Deprem Sonrası Ticari Konteynerler
Mehmet Zeki Dinçarslan
Deprem hepimizin hayatını derinden etkiledi. Şehrin büyük bir kısmı yerle bir olurken, geride kalan enkazın altında sadece binalar değil, aynı zamanda adalet duygumuz da kalmış gibi görünüyor. Bu süreçte, barınma ve ticaret için sağlanan konteynerler, belki de en önemli ihtiyacımız olan adaletin sağlanamadığı bir alan olarak karşımıza çıkıyor.

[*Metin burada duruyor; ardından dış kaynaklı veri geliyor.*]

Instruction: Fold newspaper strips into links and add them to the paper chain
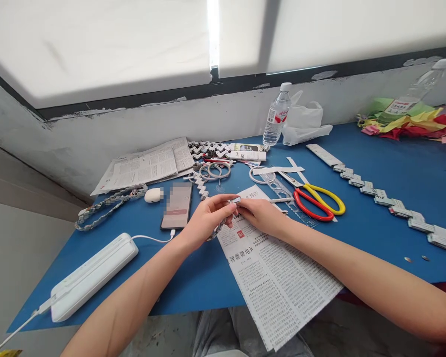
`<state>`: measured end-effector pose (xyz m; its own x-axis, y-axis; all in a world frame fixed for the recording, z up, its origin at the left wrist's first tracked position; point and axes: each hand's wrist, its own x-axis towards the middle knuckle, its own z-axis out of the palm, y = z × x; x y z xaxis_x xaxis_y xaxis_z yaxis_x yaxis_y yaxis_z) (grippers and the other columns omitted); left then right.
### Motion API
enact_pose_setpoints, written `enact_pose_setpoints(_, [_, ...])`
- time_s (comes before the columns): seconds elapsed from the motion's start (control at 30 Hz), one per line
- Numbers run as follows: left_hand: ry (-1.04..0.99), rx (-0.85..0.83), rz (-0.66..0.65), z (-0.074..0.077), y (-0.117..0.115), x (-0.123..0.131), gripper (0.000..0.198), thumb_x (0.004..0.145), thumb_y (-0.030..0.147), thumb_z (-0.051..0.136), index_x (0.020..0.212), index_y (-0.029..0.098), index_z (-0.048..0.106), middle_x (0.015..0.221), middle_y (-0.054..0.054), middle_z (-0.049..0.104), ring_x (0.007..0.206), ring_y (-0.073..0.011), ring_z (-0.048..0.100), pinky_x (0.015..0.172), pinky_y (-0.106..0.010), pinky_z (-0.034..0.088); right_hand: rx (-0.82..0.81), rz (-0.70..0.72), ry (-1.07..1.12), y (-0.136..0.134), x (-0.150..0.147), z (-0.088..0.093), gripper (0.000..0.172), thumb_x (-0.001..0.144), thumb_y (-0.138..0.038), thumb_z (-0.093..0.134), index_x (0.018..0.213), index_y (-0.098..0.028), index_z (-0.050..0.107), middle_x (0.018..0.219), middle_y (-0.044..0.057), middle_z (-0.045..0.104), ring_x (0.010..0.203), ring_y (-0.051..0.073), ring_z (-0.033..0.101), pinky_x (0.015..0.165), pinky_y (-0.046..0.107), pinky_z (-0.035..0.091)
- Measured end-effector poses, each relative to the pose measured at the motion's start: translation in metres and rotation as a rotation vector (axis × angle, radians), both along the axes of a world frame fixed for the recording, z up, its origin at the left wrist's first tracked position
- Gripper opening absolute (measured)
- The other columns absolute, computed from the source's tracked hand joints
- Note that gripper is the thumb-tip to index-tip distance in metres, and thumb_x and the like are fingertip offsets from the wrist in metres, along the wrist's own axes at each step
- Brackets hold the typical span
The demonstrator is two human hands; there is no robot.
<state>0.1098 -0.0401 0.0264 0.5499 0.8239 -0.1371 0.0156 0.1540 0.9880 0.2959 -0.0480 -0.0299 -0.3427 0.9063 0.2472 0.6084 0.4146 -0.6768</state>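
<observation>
My left hand (210, 220) is closed, pinching a small folded-paper chain (218, 229) whose links hang below its fingers. My right hand (262, 215) meets it from the right, fingertips pressed together at the upper end of the same chain; its palm side is hidden. A narrow paper strip (282, 200) shows just beyond the right hand, and I cannot tell whether it joins the chain. Beneath both hands lies a newspaper sheet (278, 277) that hangs over the table's front edge. Right of my right hand are scissors (315, 201) with red and yellow handles, over a clear ruler (282, 193).
On the left are a phone (176, 206), a white power strip (92, 277), an earbud case (153, 195) and a chain loop (109, 206). Folded newspapers (144, 166) and a water bottle (277, 116) stand behind. A long zigzag paper chain (386, 198) runs along the right.
</observation>
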Motion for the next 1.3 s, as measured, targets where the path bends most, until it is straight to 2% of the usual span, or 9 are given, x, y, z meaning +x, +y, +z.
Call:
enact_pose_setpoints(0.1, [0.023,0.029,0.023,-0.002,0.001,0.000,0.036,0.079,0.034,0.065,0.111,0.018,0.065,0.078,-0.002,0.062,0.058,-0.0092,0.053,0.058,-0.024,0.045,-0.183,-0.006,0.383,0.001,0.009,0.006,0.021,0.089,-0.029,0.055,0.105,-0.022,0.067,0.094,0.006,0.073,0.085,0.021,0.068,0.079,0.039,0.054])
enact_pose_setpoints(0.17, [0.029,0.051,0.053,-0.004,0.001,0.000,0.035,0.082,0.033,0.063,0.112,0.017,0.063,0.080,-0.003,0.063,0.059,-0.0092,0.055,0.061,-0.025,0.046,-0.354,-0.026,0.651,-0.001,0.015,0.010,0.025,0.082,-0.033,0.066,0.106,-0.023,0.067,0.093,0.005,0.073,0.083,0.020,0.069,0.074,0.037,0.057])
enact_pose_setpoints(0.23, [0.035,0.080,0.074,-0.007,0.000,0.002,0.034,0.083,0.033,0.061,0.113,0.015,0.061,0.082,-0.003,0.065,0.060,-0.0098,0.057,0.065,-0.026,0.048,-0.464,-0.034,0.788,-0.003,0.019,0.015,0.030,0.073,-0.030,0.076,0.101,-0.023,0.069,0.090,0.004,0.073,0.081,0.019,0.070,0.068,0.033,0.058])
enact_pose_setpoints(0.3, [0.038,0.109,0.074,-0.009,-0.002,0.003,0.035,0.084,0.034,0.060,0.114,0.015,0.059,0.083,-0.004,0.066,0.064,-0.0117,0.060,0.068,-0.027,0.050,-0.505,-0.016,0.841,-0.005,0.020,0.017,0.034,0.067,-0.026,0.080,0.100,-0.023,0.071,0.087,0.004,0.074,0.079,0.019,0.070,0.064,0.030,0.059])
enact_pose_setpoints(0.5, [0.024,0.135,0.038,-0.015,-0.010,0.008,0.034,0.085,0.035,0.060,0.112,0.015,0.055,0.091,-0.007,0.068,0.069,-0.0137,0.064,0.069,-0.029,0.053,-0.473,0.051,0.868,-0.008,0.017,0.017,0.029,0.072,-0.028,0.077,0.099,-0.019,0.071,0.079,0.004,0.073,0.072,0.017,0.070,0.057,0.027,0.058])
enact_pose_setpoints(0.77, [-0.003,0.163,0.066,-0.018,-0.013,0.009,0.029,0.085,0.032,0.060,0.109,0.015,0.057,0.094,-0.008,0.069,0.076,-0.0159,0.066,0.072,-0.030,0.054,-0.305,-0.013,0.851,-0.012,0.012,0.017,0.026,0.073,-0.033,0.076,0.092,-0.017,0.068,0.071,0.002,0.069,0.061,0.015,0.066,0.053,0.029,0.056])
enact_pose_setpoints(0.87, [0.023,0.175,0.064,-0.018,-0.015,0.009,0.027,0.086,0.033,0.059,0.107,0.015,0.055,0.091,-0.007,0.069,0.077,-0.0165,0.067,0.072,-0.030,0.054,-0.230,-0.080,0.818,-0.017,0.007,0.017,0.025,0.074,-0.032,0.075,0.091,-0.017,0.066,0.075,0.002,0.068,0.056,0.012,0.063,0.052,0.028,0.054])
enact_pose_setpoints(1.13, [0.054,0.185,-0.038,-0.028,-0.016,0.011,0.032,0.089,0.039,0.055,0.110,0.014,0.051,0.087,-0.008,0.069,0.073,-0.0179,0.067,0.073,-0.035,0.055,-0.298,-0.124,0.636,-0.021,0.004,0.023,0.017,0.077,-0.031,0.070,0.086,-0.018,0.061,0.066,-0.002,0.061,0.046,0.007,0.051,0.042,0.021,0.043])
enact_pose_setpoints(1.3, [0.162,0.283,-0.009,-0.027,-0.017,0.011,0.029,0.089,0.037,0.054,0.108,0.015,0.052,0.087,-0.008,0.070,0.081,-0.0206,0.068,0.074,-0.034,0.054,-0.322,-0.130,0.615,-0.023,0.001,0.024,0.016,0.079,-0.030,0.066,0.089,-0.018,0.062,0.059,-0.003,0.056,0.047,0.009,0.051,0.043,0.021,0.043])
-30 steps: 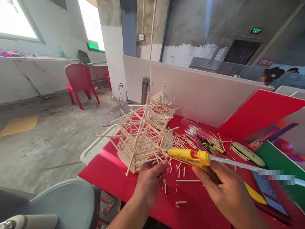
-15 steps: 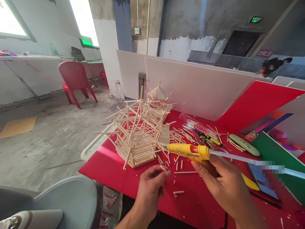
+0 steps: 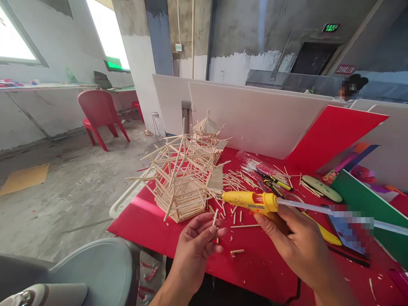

Deprem sonrası konteynerlerin dağıtımında yaşanan adaletsizlikler, toplumun vicdanında derin yaralar açıyor. Düşünün, depremden önce sadece bir yerde faaliyet gösteren bir firma, bir bakıyorsunuz ki şimdi 3-4 ayrı konteynerde iş yapıyor. Aynı anda başka bir esnaf ise bir konteyner bile bulamıyor. İhtiyacı olan insanlara bir konteyner bile verilmezken, bazı firmaların birden fazla konteyner alabilmesi hangi adalet anlayışıyla açıklanabilir?
Konteynerlerin yerleri de ayrı bir sorun. İyi yerlerde konteyner bulmak neredeyse imkânsız. Tanıdıkları olanlar, bir şekilde bu yerleri kaparken, diğerleri çaresizlik içinde bekliyor. Dahası, konteynerlerin ticari olarak kiraya verilmesi, hatta işletilmeyip boş bırakılması gibi durumlar da söz konusu. Bu konteynerler, gerçek ihtiyaç sahipleri yerine başkalarına kazanç kapısı mı oldu?
Konteynerlerin yollara ve kaldırımlara taşarak yaya yollarını tıkaması, şehirde yürümenin bile zorlaşmasına sebep oluyor. Peki, bu konteynerler neye göre verildi? Aynı firmanın birden fazla konteyner tutması adil mi? Belki de bir konteynerden fazlasını hak etmedikleri hâlde, bu imkânları elde edebildiler. Yanlış mı düşünüyorum? Eğer öyleyse, yetkililerin bunu açıklığa kavuşturmasını bekliyorum.
Bir diğer sorun ise, konteyner işyerlerinin kişilerin özel mülklerine izinsiz yerleştirilmesi. Bazı insanlar, belediyeden izin aldıklarını iddia ederek bu konteynerleri diledikleri yere koyuyorlar. Ancak bu durum, kişilerin mülkiyet hakkını hiçe sayarak büyük sorunlara yol açıyor. Yarın bir gün inşaatlar tamamlandığında, bu konteynerleri oradan çıkarmak ne kadar zor olacak, bunu kimse düşünüyor mu?
Bu süreçte planlama eksikliği de büyük bir problem olarak karşımıza çıkıyor. Bazı dükkanlar aceleyle boşaltılırken, bu yerlerin boş kaldığı ve aceleyle yıkılmadığı da dikkat çekiyor. Daha iyi bir planlama ile, boşalan yerler hemen yıkılmak yerine, yeni yapılacak yerler tamamlanana kadar beklenebilirdi. Böylece, hem esnaf mağdur olmaz hem de şehir düzeni daha az bozulurdu.
Son olarak, caddelere yerleştirilen konteynerler, şehirdeki park sorununu daha da içinden çıkılmaz hale getirdi. İnsanlar, evlerine gitmek için bile park yeri bulmakta zorlanıyor. Konteynerlerin plansız yerleştirilmesi, sadece ticari değil, aynı zamanda sosyal hayatı da olumsuz etkiliyor.
Adalet, bir toplumun en temel ihtiyacıdır. Ancak, deprem sonrası Malatya’da yaşanan konteyner dağıtım sürecinde bu ihtiyacın ne kadar göz ardı edildiğini görüyoruz. Deprem sonrası yaşanan bu süreçte, adaletin sağlanamaması, gelecekte de onarılması zor toplumsal yaralar açabilir. Şimdi, yetkililerden bu konuyu daha adil ve şeffaf bir şekilde ele almalarını bekliyoruz. Adaletin sağlanmadığı bir yerde, refahı sürdürebilmek mümkün değil.